[[ MATERIAL PROVIDED open ]]
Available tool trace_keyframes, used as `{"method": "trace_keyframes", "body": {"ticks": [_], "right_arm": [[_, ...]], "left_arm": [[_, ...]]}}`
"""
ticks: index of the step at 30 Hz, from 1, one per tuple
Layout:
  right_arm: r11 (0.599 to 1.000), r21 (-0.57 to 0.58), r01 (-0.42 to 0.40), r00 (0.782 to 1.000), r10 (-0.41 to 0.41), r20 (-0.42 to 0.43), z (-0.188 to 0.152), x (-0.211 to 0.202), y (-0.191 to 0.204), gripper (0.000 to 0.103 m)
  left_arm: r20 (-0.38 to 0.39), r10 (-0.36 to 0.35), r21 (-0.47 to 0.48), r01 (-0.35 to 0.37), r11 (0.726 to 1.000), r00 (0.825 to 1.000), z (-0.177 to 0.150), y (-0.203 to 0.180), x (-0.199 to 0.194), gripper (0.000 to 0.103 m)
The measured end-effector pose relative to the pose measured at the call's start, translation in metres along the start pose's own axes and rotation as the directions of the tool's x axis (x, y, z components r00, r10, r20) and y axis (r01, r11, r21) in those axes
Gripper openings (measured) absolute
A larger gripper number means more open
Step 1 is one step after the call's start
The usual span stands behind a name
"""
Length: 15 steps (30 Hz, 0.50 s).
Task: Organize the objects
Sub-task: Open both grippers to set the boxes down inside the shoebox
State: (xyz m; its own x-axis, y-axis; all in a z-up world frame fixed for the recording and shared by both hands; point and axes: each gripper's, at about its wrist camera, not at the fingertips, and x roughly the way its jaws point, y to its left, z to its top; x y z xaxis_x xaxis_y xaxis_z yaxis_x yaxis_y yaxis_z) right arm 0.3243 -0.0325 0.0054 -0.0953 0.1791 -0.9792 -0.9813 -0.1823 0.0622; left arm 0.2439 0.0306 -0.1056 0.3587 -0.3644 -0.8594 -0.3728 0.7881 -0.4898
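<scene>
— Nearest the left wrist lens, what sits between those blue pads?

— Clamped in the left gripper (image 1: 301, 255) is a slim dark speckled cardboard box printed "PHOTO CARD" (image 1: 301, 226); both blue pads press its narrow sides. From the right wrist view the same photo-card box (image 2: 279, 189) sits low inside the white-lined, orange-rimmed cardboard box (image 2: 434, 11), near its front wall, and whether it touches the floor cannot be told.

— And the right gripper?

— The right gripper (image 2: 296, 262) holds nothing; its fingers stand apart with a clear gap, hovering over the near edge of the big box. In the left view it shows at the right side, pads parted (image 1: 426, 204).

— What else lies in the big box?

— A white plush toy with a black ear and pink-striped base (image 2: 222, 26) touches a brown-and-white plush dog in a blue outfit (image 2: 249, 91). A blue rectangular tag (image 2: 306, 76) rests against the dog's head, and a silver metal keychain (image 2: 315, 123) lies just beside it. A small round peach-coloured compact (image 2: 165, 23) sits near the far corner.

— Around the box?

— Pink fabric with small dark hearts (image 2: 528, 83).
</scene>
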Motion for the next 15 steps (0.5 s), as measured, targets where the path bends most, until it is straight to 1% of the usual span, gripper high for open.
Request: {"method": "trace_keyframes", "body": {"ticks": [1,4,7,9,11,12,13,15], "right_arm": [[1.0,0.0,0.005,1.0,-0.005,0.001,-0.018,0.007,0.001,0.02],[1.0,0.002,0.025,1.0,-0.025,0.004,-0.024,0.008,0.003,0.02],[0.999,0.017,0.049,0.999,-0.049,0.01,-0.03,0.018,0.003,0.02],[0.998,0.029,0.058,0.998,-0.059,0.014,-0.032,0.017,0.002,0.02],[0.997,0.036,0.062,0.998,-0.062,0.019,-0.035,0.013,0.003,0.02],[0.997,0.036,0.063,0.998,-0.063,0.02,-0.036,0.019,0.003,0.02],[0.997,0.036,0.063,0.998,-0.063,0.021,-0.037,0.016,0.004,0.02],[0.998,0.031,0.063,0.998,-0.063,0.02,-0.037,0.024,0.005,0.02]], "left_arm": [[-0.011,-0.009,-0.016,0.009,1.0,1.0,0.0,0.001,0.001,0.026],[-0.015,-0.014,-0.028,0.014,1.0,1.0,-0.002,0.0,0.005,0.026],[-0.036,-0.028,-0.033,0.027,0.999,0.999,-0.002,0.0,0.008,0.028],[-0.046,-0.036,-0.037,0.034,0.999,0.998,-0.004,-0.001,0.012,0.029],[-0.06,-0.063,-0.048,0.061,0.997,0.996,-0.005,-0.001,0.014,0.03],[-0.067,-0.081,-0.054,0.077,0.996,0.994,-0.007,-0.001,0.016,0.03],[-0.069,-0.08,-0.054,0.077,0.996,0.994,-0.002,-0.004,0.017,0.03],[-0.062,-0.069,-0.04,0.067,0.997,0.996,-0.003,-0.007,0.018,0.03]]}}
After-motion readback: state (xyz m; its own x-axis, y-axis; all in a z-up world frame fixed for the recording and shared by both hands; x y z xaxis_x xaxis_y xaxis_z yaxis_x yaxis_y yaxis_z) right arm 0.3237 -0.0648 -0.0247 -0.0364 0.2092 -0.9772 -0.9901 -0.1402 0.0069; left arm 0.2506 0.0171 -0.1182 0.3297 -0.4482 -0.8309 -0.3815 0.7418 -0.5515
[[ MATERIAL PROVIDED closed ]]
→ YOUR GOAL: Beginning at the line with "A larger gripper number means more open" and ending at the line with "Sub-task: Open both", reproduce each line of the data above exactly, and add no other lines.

→ ANSWER BELOW:
A larger gripper number means more open
Step 1 is one step after the call's start
The usual span stands behind a name
"""
Length: 15 steps (30 Hz, 0.50 s).
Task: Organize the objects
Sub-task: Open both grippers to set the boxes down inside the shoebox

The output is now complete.